→ **Problem to work on**
The result should be every line of the listing that holds the word "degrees".

=== Section Start ===

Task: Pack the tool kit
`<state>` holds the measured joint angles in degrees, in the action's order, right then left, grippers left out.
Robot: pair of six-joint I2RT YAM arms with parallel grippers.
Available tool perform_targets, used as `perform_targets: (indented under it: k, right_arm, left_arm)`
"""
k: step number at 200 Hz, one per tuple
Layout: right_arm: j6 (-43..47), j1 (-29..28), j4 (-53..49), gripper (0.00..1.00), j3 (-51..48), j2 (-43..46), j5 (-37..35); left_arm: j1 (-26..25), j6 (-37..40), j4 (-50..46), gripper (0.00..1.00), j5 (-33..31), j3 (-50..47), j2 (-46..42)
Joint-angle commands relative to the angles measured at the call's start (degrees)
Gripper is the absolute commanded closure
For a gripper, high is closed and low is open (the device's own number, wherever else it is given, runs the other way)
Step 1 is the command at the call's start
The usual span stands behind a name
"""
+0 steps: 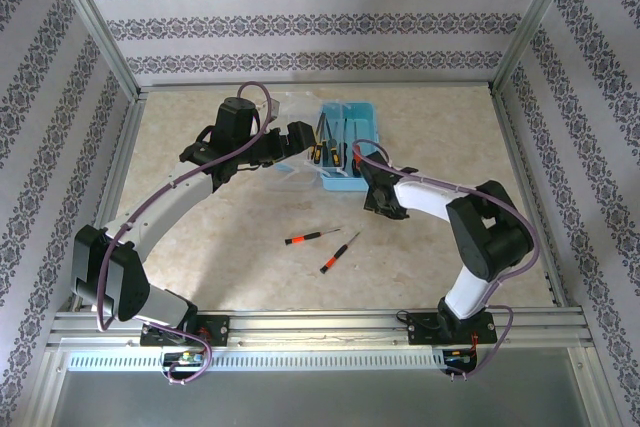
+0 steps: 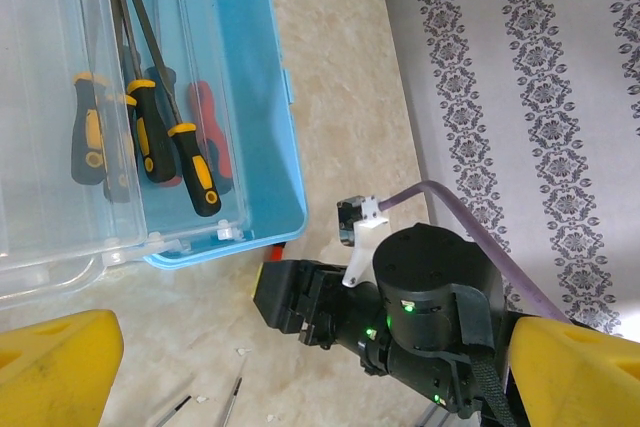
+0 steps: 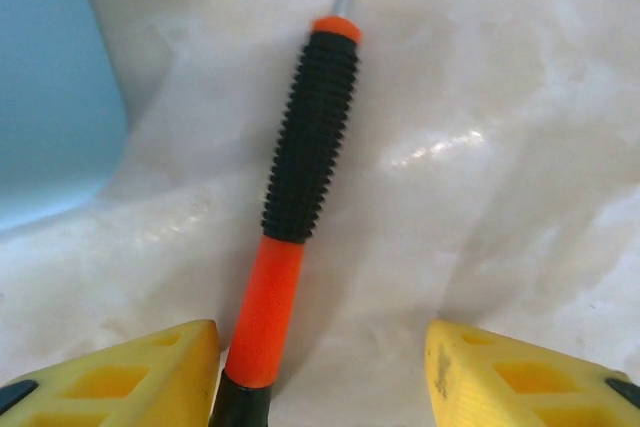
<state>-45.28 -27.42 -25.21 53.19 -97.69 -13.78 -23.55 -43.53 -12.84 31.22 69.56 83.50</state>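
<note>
The tool kit is a blue box (image 1: 345, 150) (image 2: 262, 97) holding several yellow-and-black screwdrivers (image 2: 185, 152), with its clear lid (image 2: 50, 147) swung open to the left. An orange-and-black screwdriver (image 3: 300, 147) lies on the table beside the box's near right corner. My right gripper (image 3: 320, 357) (image 1: 380, 202) points down over it, jaws open around the orange end of the handle. The left yellow finger (image 3: 150, 372) is close against the handle and the right one stands well apart. My left gripper (image 1: 300, 137) (image 2: 315, 347) hovers wide open and empty by the lid.
Two small red-and-black screwdrivers (image 1: 312, 236) (image 1: 340, 252) lie in the middle of the table, nearer the front. Metal frame posts and patterned walls ring the table. The right arm's black wrist (image 2: 430, 317) sits close under the left gripper.
</note>
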Motion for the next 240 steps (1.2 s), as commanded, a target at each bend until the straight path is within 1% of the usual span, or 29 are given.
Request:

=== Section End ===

→ **Task result**
`<state>` holds the measured joint angles in degrees, in the action's order, right then left, grippers left out.
Joint-angle commands relative to the angles measured at the call's start (degrees)

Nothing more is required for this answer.